Jesse (Ethan Hawke), an American, has been traveling around Europe on his own aimlessly for the past few weeks on his Eurail pass. His last stop, where he is currently heading, is Vienna, from where he will catch a flight home tomorrow morning. Celine (Julie Delphy), a Parisienne, had been in Budapest visiting her grandmother. She is currently heading back to Paris to resume her studies at the Sorbonne. Jesse and Celine meet by chance on the same westbound train out of Budapest. The connection they feel from their short conversation on the train is enough for Jesse to suggest at the last minute that she get off the train with him in Vienna and that they spend time together in Vienna - just wandering around the city as was his original plan as he doesn't have the money for a hotel - before he needs to go to the airport, and at which time she will board the next train to Paris. If it ends up she feels uncomfortable with him as time progresses, she could ditch him at any point. Celine agrees. As they wander from place to place in Vienna, they talk about their philosophies of life and love. They also talk about logistical issues regarding their time, such as why Jesse was in Europe to begin with, what they are feeling for each other, if there is a future for them together and if so what that future may look like taking into consideration both their current lots in life.

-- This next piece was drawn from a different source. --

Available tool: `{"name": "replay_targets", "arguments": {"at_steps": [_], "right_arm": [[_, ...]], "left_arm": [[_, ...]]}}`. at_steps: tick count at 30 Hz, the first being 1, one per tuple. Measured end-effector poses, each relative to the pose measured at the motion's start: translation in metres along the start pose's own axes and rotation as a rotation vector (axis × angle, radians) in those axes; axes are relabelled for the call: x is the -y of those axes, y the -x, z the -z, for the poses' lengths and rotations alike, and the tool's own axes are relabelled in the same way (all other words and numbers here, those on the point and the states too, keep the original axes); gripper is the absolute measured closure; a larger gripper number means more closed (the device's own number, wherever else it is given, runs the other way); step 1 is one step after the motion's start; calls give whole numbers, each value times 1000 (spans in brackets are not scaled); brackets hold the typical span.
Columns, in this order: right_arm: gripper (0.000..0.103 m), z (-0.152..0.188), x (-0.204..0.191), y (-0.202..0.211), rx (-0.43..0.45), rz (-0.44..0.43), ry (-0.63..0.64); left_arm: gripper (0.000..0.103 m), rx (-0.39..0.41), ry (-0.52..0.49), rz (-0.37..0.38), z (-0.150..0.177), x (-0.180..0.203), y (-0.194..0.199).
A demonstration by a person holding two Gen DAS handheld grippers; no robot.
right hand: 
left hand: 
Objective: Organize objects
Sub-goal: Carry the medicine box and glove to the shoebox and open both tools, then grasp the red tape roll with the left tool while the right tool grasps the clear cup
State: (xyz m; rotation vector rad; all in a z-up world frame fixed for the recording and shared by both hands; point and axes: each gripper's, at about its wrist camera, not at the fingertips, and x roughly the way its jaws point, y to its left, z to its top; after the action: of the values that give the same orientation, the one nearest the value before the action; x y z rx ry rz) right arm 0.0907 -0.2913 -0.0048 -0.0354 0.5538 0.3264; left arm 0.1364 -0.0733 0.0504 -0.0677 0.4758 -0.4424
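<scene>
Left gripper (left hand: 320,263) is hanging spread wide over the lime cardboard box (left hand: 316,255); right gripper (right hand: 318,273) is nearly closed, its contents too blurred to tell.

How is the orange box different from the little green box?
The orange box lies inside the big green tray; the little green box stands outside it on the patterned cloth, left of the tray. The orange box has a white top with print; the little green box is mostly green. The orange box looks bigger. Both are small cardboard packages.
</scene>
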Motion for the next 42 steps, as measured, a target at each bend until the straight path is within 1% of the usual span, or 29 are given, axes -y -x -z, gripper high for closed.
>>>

Who wouldn't want something like this to happen to them? Its a dream come true to realize that you found the love of your life so unexpectedly in the most unexpected of places and clicked instantly. Of course, its near impossible not to stay in connection with each other nowadays, but the setting in the nineties and the characteristics of these people and their beliefs works wonders here. This is a simple story of love set in the beautiful city of Vienna over the course of a night between an American guy and a French girl, that's told in the most realistic, infectious and delightful way possible. The chemistry between Ethan Hawke and Julie Delphy is amazing. You might or might not warm up to Jesse who craves attention and generally has this snobbish attitude but is a romantic inside his heart, but no one, absolutely no one, will not love the free-spirited Celine who may come off as naive, but is so very hopeful and endearing. The sexual tension runs rampant beneath the surface. There are these most inane of conversations about their lives and how they feel about stuff, yet it is scintillating in the hands of these very capable actors who bring such joy, uncertainty, hope and fear to the table. There's no villain, action, slapstick comedy or any of the regular stuff that you expect from movies. The almost loving emphasis on breezy character interaction is quite remarkable. The dialogues flow naturally and is so good that I didn't want it to end. Definitely looking forward to the rest of the movies in the Before trilogy.